Two years ago, I was sure I had a brain aneurysm after a sudden, severe headache in the middle of the night. Urgent Care sent me for a CAT scan, where absolutely nothing was found inside my head but a few cat hairs sticking to my brain cortex.

Way back in high school, I was convinced I had cancer when a red rash appeared on my neck and began spreading towards my chin. A doctor gave me what I believe were sugar pills, suggesting “Phisohex poisoning.” Each time I washed my face with my daily pimple soap, I hadn’t been rinsing it off my neck, where it dried.

Years later, when they took Phisohex off the market because hexachlorophene was believed to cause brain damage, I became obsessed that my weirdness was because my brain was badly damaged. I remember telling friends and being offended when they teased me about it.

But still, I have a lot hitting me all at once, and my increased forgetfulness may be the most alarming. Besides completely forgetting how to complete a brainlessly-automatic task, twice in the last month I’ve walked away from dish water running in my sink, flooding the kitchen floor and basement.

Alzheimer’s is such a terrifying scenario, it’s difficult maintaining perspective on normal memory lapse versus dementia. Each episode of forgetfulness is logged directly into the latter category. “Of course I know my phone number; it is … um …”

At least my brain is still sharp enough to know it’s not good that my cholesterol jumped back up to 232; triglycerides, 245; glucose, 104; ASG/SGOT (pronounced “Asig Jost”) 48; SGTP (pronounced just as it’s spelled), 75; GGT, 63; TSH, 0.146; and risk factor a whopping 5.3!

Even though I’m told there’s no feasible correlation, I’ve self-diagnosed that 131 pulse rate as “Blue Bunny Syndrome.” Still up at 4 a.m the previous morning, I ate a sandwich and attempted to have just a few spoonfuls of Blue Bunny chocolate chip/peanut butter ice cream.
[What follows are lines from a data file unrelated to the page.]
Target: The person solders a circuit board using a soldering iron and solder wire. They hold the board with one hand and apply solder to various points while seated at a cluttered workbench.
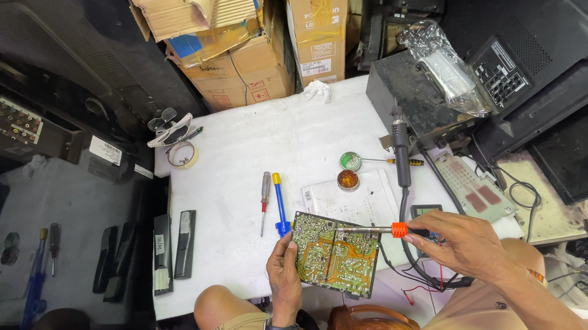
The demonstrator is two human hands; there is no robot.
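Observation:
My left hand [283, 271] grips the left edge of a green and orange circuit board [336, 252], held tilted over my lap at the near edge of the white table [248, 163]. In my right hand [459, 241] is a slim tool with an orange collar and metal shaft [382, 230], its tip resting on the board's upper part. A black strap watch sits on my left wrist. A soldering iron [400, 151] stands in its holder just beyond the board, its cable running down past my right hand.
A red screwdriver [264, 201] and a blue and yellow one [280, 203] lie left of the board. Small round tins [348, 179], a tape roll [182, 155] and a sheet of paper lie on the table. Cardboard boxes [247, 35] stand behind; black screens and electronics crowd both sides.

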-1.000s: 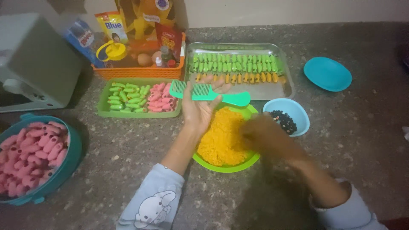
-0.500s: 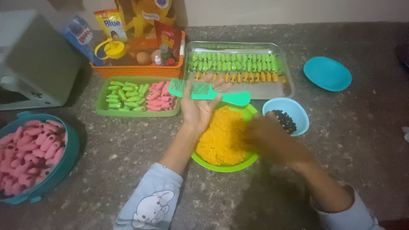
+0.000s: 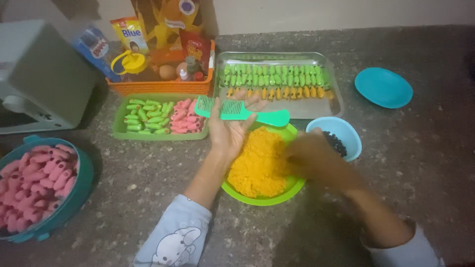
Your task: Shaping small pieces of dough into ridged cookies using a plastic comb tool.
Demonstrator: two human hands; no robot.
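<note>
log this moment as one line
left hand: holds green comb | right hand: at orange dough in green plate | bead bowl beside

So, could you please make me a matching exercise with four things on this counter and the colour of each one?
Things:
1. comb held in the left hand
2. crumbly dough in the plate
3. small bowl beside the right hand
4. basket at the back

Colours:
A. orange
B. green
C. light blue
D. yellow-orange

Pairs: 1-B, 2-D, 3-C, 4-A
</note>
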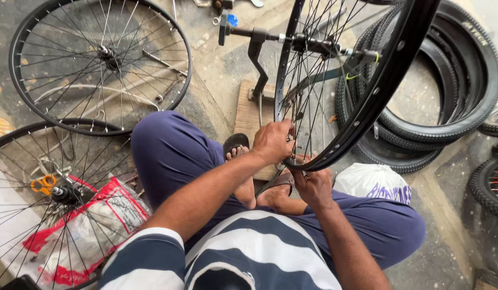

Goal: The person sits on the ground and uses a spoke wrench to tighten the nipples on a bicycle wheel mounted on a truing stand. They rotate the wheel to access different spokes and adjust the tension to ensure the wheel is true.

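One head-worn camera looks steeply down from just above the seated person's chest, close over both forearms and lap. It faces forward and down to the floor (pixel 217 80), taking in the wheel rim (pixel 367 107) mounted directly ahead at near range.

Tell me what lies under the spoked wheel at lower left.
Under that wheel lie orange-handled scissors and a red-and-white plastic bag on the floor. The bag's contents cannot be made out.
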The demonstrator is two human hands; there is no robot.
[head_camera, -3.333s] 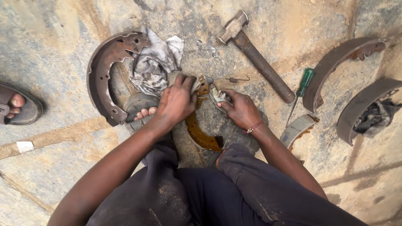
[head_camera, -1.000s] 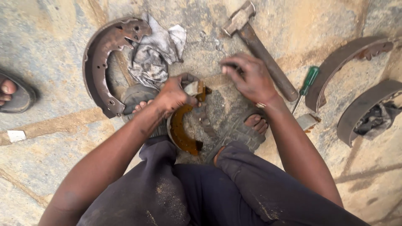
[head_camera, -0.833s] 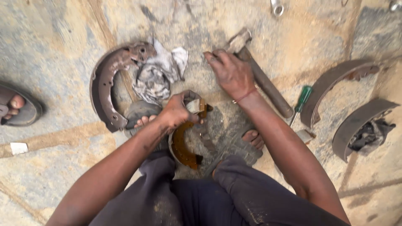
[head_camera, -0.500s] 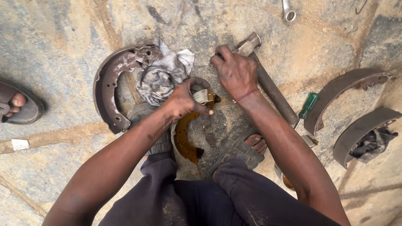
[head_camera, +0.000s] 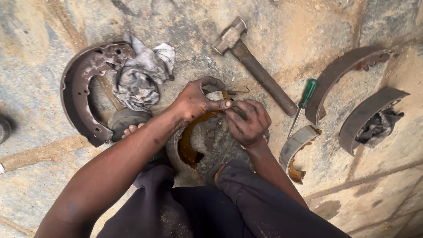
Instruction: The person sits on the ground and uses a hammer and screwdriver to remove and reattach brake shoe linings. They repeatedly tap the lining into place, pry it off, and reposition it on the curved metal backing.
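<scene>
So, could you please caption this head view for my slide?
Both hands, left hand and right hand, meet over an orange brake shoe; hammer beside.

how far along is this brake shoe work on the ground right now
Looks mid-job. Set aside: three curved dark brake shoes and a small one. In hand: the left hand and right hand pinch a small part over the rusty orange brake shoe. The hammer and green-handled screwdriver lie unused.

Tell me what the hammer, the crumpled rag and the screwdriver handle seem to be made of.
Hammer: apparently all metal, likely steel, dull brown and rusty along head and handle.
Rag: soft woven cloth, grey, stained, folds and creases visible.
Screwdriver handle: probably plastic, glossy translucent green.
</scene>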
I awoke later to an empty half-gallon carton, the spoon on my chest and the worst case of acid reflux on record.

I resisted the nurse hotline advice to go to the ER, since my rate gradually decreased throughout the day. Again yesterday upon rising, my pulse rate was 107, then minutes later, a scary 139! And again I retraced to the previous night’s 2 a.m. ice cream binge.

I had bought my own blood pressure machine because, during weekly visits to the Cathcart Center for unrelated issues, my blood pressure averaged about 150/100/105. One day my favorite nurse (except maybe for Nurse Goodbody on Hee Haw), Paula said, “At your age, you’re an accident waiting to happen.”

Paula fingered my daily two pots of eye-popping-strong coffee, suggesting dilution with half decaf, which I’ve done. I noticed right away though, that at home, my blood pressure is almost always much lower than when out in the cruel, stressful world. Truly, “Home is where the heart is,” so I’m sentencing myself to house arrest.

That way, it will only be my own name I’ll soon be forgetting just before the big stroke.